Sunday, 20 March 2011

MaltaToday: Nationalist organ Mument hits out at former 'Freedom Fighter'
20th March 2011 By Matthew Vella

Joe Fava, a former 'Front Freedom Fighter, gets Il-Mument's disapproval after 30 years...

1980s anti-Labour 'hardliner' who has switched allegiance, pens Orizzont editorials says PN newspaper.

A former member of the Front Freedom Fighters, a right-wing grouping at the margins of the Nationalist Party of the 1980s led by former MP Josie Muscat, has been 'targeted' by the PN organ Il-Mument for switching allegiance and his 'incapability to précis'.

This is the gist of a short piece on Joe Fava, the bearded columnist of the General Workers Union's daily l-orizzont, whose two-page features "are as long as novels" and who Il-Mument claims is also penning the union paper's editorials.

"There is an uncanny similarity between Fava's column and the orizzont leaders... The more attentive readers cannot help but notice the similarity between the editorials and Fava's writing, both in ferocity and in general content," Il-Mument's unsigned news item reads."

"Fava has been writing in the newspapers for 40 years... what he used to write was against the Labour party, now he is writing against the Nationalist party, but his harshness stayed unchanged."

Fava was one of a handful of supporters of Josie Muscat, the PN hardliner from the Labour-dominated southern districts, who formed the Front Freedom Fighters after the 1981 election when Labour was re-elected with a majority of seats but not a majority of votes.
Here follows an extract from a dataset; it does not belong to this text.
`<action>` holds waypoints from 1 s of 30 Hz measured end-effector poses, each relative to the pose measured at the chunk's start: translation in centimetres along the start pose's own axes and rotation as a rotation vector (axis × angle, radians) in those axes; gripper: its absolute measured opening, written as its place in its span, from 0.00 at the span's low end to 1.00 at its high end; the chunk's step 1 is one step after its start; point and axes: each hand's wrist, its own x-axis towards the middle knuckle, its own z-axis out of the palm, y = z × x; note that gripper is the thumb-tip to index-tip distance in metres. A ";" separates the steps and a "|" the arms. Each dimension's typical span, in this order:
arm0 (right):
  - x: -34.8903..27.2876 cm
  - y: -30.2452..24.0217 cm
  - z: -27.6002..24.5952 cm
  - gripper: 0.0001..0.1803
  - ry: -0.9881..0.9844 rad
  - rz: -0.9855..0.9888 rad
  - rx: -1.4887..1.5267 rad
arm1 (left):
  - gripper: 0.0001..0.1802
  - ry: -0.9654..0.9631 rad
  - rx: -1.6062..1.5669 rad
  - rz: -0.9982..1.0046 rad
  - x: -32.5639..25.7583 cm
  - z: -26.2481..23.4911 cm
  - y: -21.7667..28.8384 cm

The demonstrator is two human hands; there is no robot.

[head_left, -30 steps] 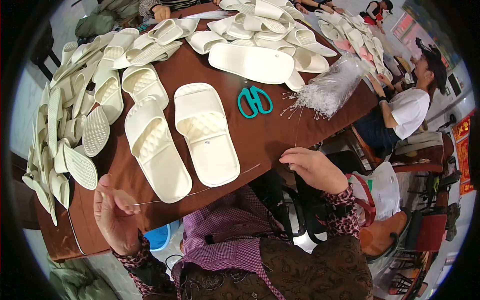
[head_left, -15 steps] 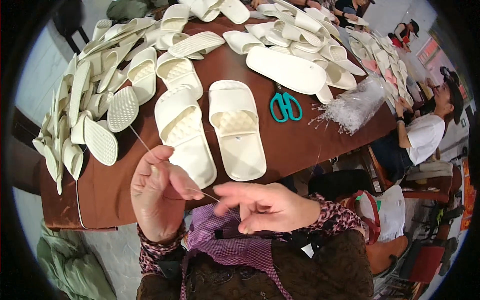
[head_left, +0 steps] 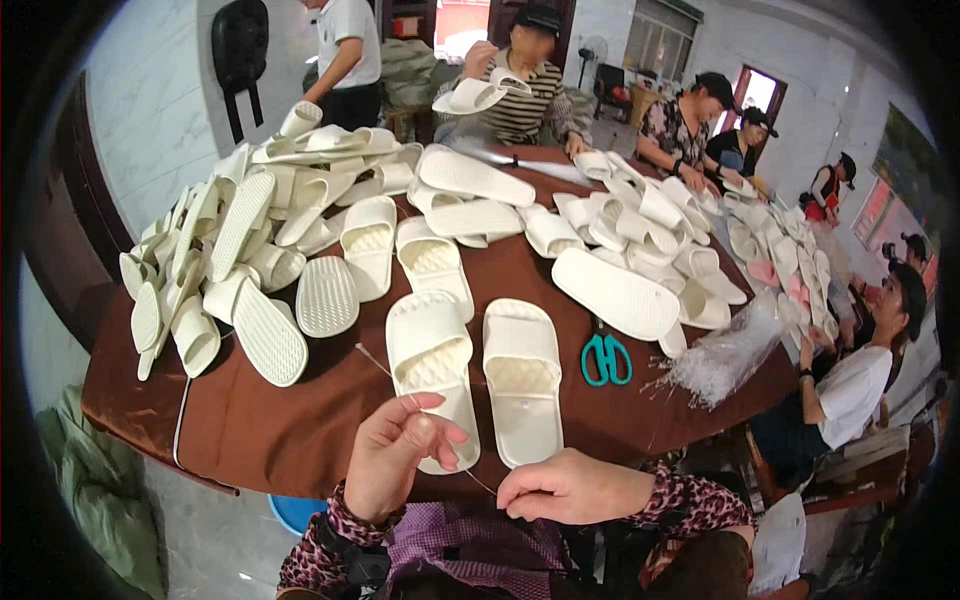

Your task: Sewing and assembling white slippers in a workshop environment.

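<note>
A thin, pale plastic tag fastener [head_left: 374,360] with a small knob at its end is pinched between the thumb and fingers of my left hand [head_left: 395,455]. Its other end runs to the curled fingertips of my right hand [head_left: 580,487], which close on it. Just beyond my hands, two cream slippers stand side by side on the brown tablecloth. The left slipper [head_left: 430,345] is partly covered by my left hand. The right slipper [head_left: 522,385] has its toe pointing away and a small mark on its insole. Neither hand grips a slipper.
Teal-handled scissors [head_left: 606,358] lie right of the pair, near a clear bag of plastic fasteners [head_left: 735,350]. Slippers are heaped at the left [head_left: 240,225] and right [head_left: 640,210]. Across the table a person holds up slippers [head_left: 475,97]; other people work along the right.
The view has tilted up, showing more of the room. My right hand's fingers, spread before, are now curled together on the strand. My left hand still pinches it.
</note>
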 end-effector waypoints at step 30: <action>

The grouping was a form of resistance action against Labour's authoritarian elements but its members were sympathisers of European fascism.

In an interview with MaltaToday's sister newspaper Illum, Fava's make-up was right out of the manual for right-wingers: an admirer of Reagan and Thatcherism, a supporter of US foreign policy and interventionism in Iraq, an Islamophobe and anti-immigration and sceptical of extending wider civil rights to homosexuals.

He did not follow Josie Muscat into his short-lived foray with the right-wing Azzjoni Nazzjonali after 18 years of friendship and instead turned to Labour. Before Alfred Sant's resignation in 2008, Fava described him as "sincere and an intellectual."

Miriam Dalli contributed to this report.